Cigar, the champion racehorse, is a dud as a stud. Attempts to impregnate numerous mares have failed. But his handlers are not discouraged. They think they might try to have Cigar cloned.

If a sheep and a monkey can be cloned—and possibly a racehorse—can human clones be far behind? The process is novel, though the concept is not.

We have long known that virtually every cell of the body contains a person's complete genetic code. The exception is sperm or egg cells, each of which contains half the genetic material until the sperm fertilizes the egg and a new human being with a complete genetic code begins growing.

We have now learned that the partial genetic material in an unfertilized egg cell may be replaced by the complete genetic material from a cell taken from an adult. With a full genetic code, the egg cell behaves as if it has been fertilized. At least, that is how Dolly, the sheep cloned in Scotland, came to be. Hence, producing genetic copies of human beings now seems more likely.

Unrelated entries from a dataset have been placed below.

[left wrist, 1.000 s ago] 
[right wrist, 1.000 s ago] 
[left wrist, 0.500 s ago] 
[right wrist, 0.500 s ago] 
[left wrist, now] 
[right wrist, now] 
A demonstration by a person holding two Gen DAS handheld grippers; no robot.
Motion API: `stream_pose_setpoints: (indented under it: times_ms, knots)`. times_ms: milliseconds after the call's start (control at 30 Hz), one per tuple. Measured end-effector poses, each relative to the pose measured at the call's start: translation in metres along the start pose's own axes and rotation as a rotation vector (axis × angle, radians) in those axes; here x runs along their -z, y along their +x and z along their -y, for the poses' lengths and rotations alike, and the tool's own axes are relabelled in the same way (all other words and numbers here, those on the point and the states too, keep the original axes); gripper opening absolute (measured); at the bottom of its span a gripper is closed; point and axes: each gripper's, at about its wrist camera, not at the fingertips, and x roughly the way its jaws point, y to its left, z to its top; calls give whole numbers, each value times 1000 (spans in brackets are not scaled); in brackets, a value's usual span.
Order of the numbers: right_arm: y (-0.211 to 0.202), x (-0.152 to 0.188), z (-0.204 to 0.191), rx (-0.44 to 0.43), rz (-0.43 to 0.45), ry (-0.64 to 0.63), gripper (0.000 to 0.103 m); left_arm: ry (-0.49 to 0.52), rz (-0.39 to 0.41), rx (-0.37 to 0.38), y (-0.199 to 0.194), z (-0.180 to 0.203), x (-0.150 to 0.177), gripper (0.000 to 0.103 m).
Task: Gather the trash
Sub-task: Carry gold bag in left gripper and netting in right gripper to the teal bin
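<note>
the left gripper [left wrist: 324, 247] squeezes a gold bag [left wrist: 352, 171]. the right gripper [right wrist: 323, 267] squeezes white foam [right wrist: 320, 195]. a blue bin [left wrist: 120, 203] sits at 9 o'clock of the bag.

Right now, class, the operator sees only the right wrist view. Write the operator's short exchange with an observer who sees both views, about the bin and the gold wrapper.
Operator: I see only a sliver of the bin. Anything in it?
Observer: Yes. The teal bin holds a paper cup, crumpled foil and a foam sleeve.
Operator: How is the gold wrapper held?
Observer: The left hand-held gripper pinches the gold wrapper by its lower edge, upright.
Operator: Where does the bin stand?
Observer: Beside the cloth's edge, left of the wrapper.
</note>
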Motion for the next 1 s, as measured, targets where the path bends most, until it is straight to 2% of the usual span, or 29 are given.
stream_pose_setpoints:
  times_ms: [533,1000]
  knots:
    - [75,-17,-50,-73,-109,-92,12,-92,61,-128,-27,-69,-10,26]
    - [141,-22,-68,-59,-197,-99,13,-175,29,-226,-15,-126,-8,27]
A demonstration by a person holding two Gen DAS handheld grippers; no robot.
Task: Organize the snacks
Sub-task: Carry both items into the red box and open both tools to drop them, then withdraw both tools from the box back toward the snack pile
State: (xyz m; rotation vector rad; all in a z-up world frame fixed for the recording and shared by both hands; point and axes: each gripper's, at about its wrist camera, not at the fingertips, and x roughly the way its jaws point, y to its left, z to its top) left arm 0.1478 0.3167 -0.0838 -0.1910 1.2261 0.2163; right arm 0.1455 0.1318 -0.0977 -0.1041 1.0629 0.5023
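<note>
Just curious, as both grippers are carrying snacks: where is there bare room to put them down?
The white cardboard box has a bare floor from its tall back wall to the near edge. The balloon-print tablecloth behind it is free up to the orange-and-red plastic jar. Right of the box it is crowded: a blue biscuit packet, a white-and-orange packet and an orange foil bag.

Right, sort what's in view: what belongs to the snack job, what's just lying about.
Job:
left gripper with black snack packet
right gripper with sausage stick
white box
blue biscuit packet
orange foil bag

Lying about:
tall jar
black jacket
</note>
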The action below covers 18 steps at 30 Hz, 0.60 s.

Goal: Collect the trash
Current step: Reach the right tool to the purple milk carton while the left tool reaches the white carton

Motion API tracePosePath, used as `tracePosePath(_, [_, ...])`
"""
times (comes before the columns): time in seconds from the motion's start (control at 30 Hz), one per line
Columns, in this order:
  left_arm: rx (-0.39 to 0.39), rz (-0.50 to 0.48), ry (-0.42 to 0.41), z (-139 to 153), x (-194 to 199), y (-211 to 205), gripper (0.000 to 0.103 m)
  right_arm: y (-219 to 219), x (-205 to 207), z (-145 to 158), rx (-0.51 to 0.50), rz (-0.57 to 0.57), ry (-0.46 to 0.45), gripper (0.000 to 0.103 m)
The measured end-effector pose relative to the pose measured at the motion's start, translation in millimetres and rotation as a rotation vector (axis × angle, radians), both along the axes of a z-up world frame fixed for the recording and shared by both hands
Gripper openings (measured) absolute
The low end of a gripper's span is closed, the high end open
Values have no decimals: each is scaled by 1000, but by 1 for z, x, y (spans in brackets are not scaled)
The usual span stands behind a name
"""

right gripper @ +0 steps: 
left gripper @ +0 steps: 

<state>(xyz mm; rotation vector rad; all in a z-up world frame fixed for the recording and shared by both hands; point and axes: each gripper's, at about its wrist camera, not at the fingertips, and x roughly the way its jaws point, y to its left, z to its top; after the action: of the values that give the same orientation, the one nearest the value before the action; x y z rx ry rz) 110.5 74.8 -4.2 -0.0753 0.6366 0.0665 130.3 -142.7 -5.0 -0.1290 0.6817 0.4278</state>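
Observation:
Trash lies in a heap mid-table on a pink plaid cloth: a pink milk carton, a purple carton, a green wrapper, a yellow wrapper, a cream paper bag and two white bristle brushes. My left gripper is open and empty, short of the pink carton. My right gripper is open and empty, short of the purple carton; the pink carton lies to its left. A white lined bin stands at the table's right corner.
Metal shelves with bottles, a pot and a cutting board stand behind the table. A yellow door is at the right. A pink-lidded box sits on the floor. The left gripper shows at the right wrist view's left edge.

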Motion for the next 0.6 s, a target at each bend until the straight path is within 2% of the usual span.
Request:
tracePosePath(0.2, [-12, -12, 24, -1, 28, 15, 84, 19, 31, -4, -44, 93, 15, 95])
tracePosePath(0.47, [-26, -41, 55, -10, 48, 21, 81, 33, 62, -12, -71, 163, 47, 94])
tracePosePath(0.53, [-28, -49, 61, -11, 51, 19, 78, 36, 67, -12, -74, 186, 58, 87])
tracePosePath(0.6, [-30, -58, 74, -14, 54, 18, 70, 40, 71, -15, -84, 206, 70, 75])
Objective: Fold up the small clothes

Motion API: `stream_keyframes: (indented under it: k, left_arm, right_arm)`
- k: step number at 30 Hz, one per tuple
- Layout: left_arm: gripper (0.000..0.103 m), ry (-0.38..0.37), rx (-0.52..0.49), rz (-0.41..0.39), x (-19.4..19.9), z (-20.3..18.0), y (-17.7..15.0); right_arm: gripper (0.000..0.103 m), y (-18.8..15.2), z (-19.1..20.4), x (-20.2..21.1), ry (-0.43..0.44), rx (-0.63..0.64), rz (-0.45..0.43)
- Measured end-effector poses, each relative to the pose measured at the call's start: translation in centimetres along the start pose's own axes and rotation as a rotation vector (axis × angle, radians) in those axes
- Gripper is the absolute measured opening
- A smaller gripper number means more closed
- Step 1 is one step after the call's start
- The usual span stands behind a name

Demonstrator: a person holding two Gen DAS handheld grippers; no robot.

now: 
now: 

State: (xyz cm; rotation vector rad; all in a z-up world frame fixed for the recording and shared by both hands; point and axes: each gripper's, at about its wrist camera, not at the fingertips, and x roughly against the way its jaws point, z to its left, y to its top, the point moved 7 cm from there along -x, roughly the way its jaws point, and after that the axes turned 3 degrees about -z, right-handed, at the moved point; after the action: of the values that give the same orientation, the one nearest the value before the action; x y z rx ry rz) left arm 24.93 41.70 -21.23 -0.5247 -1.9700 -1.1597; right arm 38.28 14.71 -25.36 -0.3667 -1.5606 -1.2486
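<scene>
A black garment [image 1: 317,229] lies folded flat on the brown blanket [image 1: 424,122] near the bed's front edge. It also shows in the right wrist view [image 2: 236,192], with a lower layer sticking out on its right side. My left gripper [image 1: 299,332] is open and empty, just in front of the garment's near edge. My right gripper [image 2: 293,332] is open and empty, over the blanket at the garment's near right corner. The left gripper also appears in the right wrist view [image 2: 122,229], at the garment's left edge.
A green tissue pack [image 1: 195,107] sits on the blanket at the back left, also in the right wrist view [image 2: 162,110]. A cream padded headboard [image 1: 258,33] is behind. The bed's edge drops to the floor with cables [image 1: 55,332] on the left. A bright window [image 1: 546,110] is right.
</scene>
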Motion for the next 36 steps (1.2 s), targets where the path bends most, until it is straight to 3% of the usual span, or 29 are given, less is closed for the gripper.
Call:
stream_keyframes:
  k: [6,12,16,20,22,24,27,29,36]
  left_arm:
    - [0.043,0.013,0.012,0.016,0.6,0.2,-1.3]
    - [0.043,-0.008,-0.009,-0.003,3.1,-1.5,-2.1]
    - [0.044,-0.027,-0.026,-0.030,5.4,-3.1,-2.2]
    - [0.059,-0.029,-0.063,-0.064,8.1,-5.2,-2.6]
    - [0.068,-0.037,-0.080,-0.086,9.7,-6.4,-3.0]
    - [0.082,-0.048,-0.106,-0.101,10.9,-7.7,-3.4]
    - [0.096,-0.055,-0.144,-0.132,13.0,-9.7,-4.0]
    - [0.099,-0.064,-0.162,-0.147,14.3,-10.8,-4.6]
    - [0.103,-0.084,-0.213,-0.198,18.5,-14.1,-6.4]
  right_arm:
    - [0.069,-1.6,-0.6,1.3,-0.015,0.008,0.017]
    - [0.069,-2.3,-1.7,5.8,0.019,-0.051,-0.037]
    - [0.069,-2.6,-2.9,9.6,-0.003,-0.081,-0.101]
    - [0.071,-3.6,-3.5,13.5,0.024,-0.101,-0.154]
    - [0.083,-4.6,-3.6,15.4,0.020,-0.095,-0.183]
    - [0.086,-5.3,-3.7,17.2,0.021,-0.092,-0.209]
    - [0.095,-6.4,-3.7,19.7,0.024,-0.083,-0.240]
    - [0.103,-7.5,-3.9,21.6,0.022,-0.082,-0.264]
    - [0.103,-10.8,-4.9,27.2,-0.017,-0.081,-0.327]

We have been anticipating this possibility in humans for decades and have been playing with it in our imaginations. The movie The Boys from Brazil was about an attempt to clone Adolf Hitler. And in Aldous Huxley's novel Brave New World, clones were produced to fulfill undesirable social roles. More recently the movie Multiplicity portrayed a harried man who jumped at the chance to have himself copied—the better to tend to his office work, his home chores, and his family relationships. It all seems so attractive, at first glance, in our hectic, achievement-crazed society.

The costs of clones
But how do we achieve this technologically blissful state? Multiplicity is silent on this matter, implying that technique is best left to scientists, as if the rest of us are interested only in the outcome. But the experiments of Nazi Germany and the resulting Nuremberg Trials and Code taught us long ago that there is some knowledge that we must not pursue if it requires the use of immoral means.

The research necessary to develop human cloning will cause the deaths of human beings. Such deaths make the cost unacceptably high. In the process used to clone sheep, there were 277 failed attempts—including the deaths of several defective clones. In the monkey-cloning process, a living embryo was intentionally destroyed by taking the genetic material from the embryo's eight cells and inserting it into eight egg cells whose partial genetic material had been removed. Human embryos and human infants would likewise be lost as the technique is adapted to our own race.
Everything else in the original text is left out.